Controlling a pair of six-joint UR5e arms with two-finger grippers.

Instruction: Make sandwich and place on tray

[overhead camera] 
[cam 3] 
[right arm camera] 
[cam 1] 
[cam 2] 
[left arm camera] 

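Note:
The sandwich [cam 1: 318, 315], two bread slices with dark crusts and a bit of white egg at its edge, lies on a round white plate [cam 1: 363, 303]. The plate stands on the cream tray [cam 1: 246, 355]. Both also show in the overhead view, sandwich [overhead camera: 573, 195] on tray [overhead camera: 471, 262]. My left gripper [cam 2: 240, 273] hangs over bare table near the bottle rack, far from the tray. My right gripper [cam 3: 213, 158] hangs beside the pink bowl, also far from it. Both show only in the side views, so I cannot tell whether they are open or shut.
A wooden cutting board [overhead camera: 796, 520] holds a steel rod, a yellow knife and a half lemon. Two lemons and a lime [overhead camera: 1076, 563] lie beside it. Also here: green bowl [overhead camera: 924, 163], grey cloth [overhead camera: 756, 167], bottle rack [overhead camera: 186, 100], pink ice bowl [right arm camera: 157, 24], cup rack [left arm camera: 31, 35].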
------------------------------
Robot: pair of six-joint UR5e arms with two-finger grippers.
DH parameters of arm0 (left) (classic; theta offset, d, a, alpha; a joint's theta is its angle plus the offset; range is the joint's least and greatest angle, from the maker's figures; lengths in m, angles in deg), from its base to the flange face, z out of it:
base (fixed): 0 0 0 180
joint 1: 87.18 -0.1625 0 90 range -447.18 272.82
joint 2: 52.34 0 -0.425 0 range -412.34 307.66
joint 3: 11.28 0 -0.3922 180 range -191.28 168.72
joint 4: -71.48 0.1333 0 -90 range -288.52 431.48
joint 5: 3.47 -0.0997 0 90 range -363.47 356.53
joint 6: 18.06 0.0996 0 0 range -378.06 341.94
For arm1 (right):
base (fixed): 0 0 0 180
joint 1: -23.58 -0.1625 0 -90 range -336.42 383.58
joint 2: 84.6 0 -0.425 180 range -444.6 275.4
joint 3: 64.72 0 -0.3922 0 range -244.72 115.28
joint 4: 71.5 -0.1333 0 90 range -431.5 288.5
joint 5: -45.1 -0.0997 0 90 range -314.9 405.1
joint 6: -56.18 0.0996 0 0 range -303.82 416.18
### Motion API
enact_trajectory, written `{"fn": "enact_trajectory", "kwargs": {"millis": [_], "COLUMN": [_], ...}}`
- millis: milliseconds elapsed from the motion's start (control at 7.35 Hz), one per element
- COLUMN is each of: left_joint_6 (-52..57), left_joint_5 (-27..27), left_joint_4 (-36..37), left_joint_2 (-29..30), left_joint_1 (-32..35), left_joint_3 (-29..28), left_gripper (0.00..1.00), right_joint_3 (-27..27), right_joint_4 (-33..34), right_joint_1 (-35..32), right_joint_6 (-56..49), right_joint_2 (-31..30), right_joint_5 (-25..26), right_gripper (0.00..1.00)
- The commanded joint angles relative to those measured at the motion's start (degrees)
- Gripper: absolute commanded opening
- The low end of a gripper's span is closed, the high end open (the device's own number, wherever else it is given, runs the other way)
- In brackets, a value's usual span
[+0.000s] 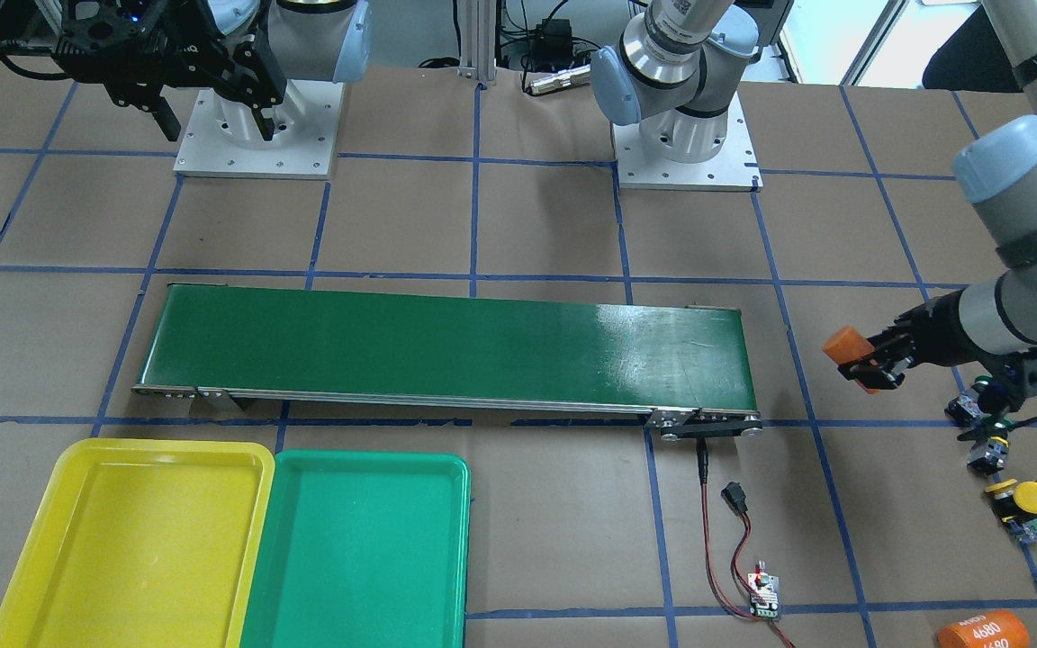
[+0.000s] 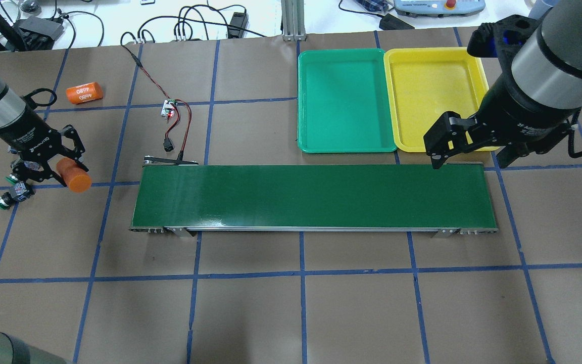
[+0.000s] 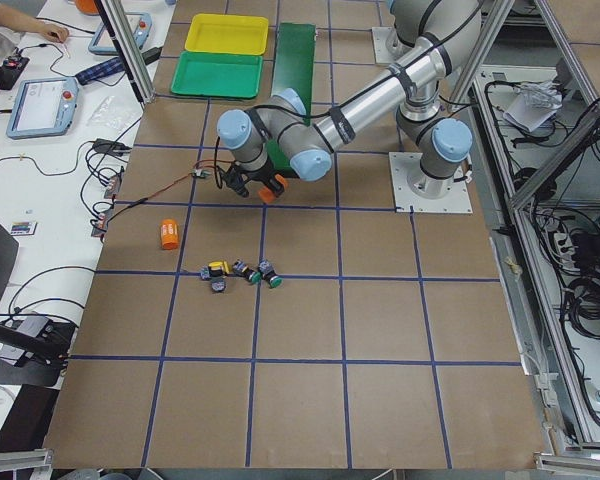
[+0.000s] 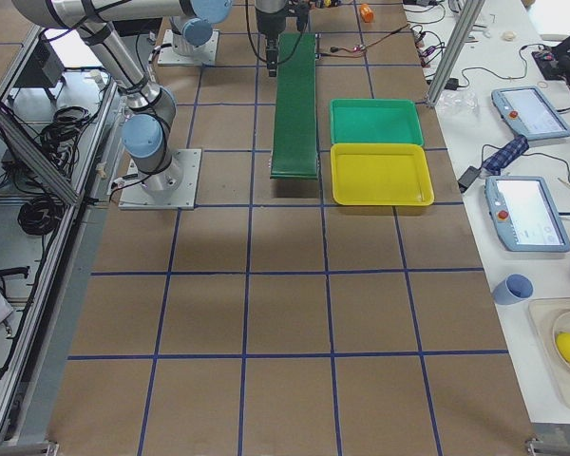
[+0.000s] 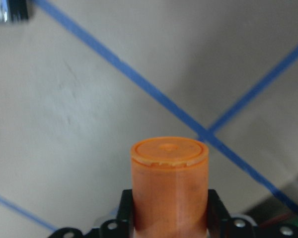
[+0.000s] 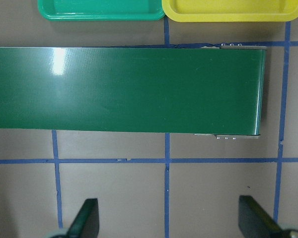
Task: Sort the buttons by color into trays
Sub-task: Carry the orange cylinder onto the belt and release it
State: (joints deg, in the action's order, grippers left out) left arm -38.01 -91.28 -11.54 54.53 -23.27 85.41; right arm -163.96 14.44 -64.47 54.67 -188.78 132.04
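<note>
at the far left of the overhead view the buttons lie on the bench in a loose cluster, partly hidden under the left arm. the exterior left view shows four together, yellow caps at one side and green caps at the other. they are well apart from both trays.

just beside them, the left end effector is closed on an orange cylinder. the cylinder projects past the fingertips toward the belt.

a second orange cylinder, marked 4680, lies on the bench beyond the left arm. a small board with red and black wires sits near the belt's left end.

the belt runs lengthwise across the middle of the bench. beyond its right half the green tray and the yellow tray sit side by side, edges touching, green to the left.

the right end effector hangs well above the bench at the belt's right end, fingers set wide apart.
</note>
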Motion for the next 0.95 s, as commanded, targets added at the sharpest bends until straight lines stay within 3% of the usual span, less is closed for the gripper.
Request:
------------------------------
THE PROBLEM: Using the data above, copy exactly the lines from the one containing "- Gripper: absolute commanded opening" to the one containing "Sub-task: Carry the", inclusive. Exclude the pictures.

YOUR SOLUTION:
- Gripper: absolute commanded opening
- The low end of a gripper's span is closed, the high end open (the device's own number, wherever else it is given, runs the other way)
- In brackets, a value's usual span
[+0.000s] 
[+0.000s] 
[+0.000s] 
[+0.000s] 
[+0.000s] 
[+0.000s] 
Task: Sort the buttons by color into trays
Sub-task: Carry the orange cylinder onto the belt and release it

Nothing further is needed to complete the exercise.